- Born: Algeciras

= Canelita =

Spanish flamenco singer

Jonathan Vera Granja (/es/), known professionally as Canelita born in Algeciras (31 July 1989), is a Spanish flamenco singer. Coming from the barrio of La Bajadilla, in Algeciras, in the south of Spain. He was discovered by Spanish singer and guitarist Manzanita, while recording an album titled "Homenaje al Chino". Canelita stands out for having grown up and performed in some of the same places where Paco de Lucia, native of Algeciras himself, did as well. In his early years, he released songs such as Vivo Errante (2004) and Canelita por mi calle (2005). His album, Vuelvo, released in November 2010, alternates traditional flamenco singing ballads and pop tunes, seeking to reach a mass audience. Canelita is mainly noted for his fandangos and bulerías, but can also sing rumbas and tangos. Canelita is considered one of the best flamenco artista of the moment. He has released albums with great hits such as "Saltaré", "Vuelvo", "A la orilla de tu boca".
His latest single, published in 2019, is called “Intentaré Olvidarte” featuring Moncho Chavea in the mix.
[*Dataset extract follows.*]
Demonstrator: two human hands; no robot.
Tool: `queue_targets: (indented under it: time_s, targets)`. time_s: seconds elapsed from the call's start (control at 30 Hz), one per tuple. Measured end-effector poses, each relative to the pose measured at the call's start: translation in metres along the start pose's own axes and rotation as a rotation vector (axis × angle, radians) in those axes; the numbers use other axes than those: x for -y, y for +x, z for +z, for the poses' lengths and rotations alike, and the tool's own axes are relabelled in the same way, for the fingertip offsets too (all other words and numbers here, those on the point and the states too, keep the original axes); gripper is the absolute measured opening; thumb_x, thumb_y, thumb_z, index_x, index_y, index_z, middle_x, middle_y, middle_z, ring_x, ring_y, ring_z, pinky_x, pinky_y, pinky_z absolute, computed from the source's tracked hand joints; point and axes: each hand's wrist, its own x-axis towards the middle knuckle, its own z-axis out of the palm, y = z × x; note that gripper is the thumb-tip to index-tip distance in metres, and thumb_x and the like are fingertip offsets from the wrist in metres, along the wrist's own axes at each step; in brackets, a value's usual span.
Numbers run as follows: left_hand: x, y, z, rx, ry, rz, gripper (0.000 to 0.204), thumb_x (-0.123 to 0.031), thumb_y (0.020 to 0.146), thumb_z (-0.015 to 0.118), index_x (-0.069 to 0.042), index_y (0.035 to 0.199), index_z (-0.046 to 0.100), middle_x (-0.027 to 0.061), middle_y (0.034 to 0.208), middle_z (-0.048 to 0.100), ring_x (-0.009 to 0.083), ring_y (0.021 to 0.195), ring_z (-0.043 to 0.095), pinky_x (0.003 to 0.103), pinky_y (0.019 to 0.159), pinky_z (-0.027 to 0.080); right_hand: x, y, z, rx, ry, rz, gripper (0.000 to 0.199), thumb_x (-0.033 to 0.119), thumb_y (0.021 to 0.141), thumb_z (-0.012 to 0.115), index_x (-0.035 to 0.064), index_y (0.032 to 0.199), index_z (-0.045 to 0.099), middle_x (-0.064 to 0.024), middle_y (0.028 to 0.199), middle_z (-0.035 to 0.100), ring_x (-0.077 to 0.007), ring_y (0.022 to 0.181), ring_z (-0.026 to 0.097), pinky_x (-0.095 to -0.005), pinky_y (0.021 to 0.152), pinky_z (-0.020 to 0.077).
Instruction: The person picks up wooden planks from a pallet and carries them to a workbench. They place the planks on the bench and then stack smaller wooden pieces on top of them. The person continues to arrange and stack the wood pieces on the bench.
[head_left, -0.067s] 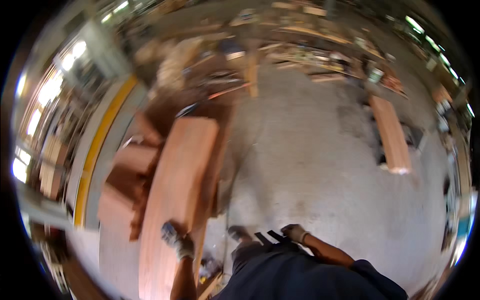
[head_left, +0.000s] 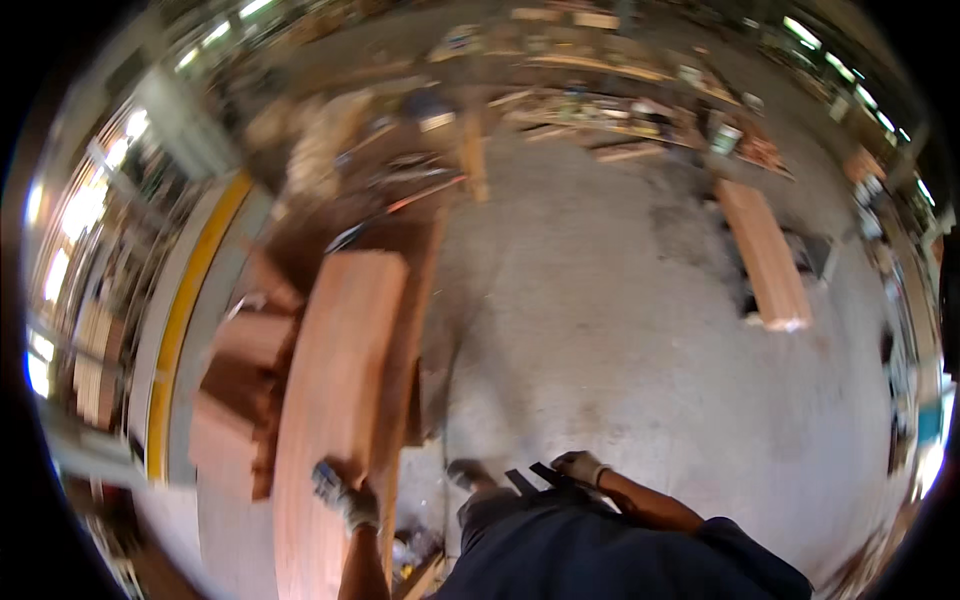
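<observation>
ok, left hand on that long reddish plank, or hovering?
Touching. The head view shows the gloved left hand resting on the long reddish plank near its right edge, fingers lying on the wood, with no gap visible.

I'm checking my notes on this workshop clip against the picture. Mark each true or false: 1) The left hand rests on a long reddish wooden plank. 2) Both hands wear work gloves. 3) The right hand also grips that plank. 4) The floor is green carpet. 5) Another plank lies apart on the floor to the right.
1) True: the left hand is on the near end of the long reddish plank.
2) True: the right hand is gloved too.
3) False: it is held near the person's waist, apart from the plank.
4) False: the floor is bare grey concrete.
5) True: a second plank lies alone at the upper right.
</observation>
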Motion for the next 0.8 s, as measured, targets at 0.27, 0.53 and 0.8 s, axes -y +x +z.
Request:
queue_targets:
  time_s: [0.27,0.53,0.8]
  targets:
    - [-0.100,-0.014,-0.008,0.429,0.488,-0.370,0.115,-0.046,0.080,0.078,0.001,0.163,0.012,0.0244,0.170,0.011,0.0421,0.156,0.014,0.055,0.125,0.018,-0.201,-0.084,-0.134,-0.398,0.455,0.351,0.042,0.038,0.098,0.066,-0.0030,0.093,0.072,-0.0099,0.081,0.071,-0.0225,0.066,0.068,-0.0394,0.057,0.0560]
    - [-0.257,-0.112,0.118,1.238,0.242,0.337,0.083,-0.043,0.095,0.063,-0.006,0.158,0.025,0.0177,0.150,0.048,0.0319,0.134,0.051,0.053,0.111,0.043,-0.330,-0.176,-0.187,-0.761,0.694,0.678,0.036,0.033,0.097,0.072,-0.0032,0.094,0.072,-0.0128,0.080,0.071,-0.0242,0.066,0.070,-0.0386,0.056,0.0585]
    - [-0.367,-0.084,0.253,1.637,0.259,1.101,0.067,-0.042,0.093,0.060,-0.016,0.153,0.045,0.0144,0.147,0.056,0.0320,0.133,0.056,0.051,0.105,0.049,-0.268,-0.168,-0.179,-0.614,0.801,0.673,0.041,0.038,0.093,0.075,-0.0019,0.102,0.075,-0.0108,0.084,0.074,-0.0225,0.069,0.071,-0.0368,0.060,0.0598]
In March 2020, he started to publish his songs with his record label, "Canelita Music S.L". Some his most successful songs have been "Báilame", "Juanito Juan" or "Ojalá Supiera".

==Personal life==
He has been associated with Spanish footballer Sergio Ramos and they have recorded a song together, 'A quien le voy a contar mis penas, which featured on his album Soñaré.